Let $\mathfrak{g}$ be a semisimple complex Lie algebra, and $G$ the adjoint group of $\mathfrak{g}$. Let $\sigma:\mathfrak{g}\rightarrow \mathfrak{g}$ be a complex conjugation and $\mathfrak{g}^{\sigma}$ the corresponding real form of $\mathfrak{g}$. We also consider the real form $G^{\sigma}$ of $G$, here $\sigma:G\rightarrow G$ is a lift of $\sigma:\mathfrak{g}\rightarrow \mathfrak{g}$ to $G$. At some references $G^{\sigma}$ is called the group of "quasi-inner" automorphisms. Let $K^{\sigma}$ be the maximal compact subgroup of $G^{\sigma}$. It is known that the connected component groups of $K^{\sigma}$ and $G^{\sigma}$ are the same. Now let $\Pi_0$ be the set of simple compact roots of $\mathfrak{g}^{\sigma}$ (i.e. the black dots on the Satake diagram of $\mathfrak{g}^{\sigma}$). Let us consider a minimal $\sigma$-stable parabolic subgroup $P_{\Pi_0}\subset G$. Let $M_{\Pi_0}\subset G$ be the Levi subgroup of $P_{\Pi_0}$. Let $\mathfrak{m}_{\Pi_0}=Lie M_{\Pi_0}$. Let $\mathfrak{g}_{\Pi_0}=[\mathfrak{m}_{\Pi_0},\mathfrak{m}_{\Pi_0}]$ be the semisimple subalgebra of $\mathfrak{g}$ with the set of simple roots $\Pi_0$, and $G_{\Pi_0}$ the adjoint group of $\mathfrak{g}_{\Pi_0}$ considered as a subgroup of $G$. It is easy to see that $G_{\Pi_0}$ and $M_{\Pi_0}$ are $\sigma$-stable. Moreover, the set of $\sigma$-fixed points in $G_{\Pi_0}$ is a compact and connected subgroup of $G^{\sigma}$.
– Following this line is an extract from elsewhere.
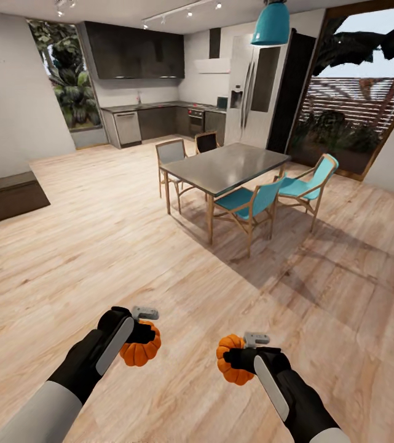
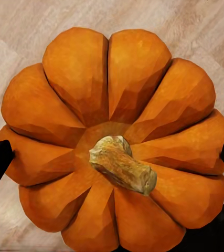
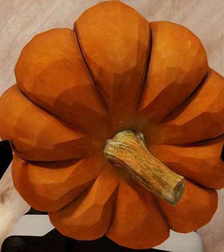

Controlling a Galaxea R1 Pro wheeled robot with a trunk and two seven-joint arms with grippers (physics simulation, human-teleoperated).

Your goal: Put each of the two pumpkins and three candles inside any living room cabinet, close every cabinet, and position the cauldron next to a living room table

Is the above set up right? What is the relationship between the subgroups of $\sigma$-fixed points $K^{\sigma}$, $G_{\Pi_0}^{\sigma}$ and $M_{\Pi_0}^{\sigma}$?

In particular, let $\mathfrak{g}^{\sigma}$ be of real rank $1$. It is known that $M_{\Pi_0}^{\sigma}$ acts by inner automorphisms on $\mathfrak{g}^{\sigma}$. How the groups of automorphisms induced by $K^{\sigma}$, $G_{\Pi_0}^{\sigma}$ and $M_{\Pi_0}^{\sigma}$ on $\mathfrak{g}^{\sigma}$ are related?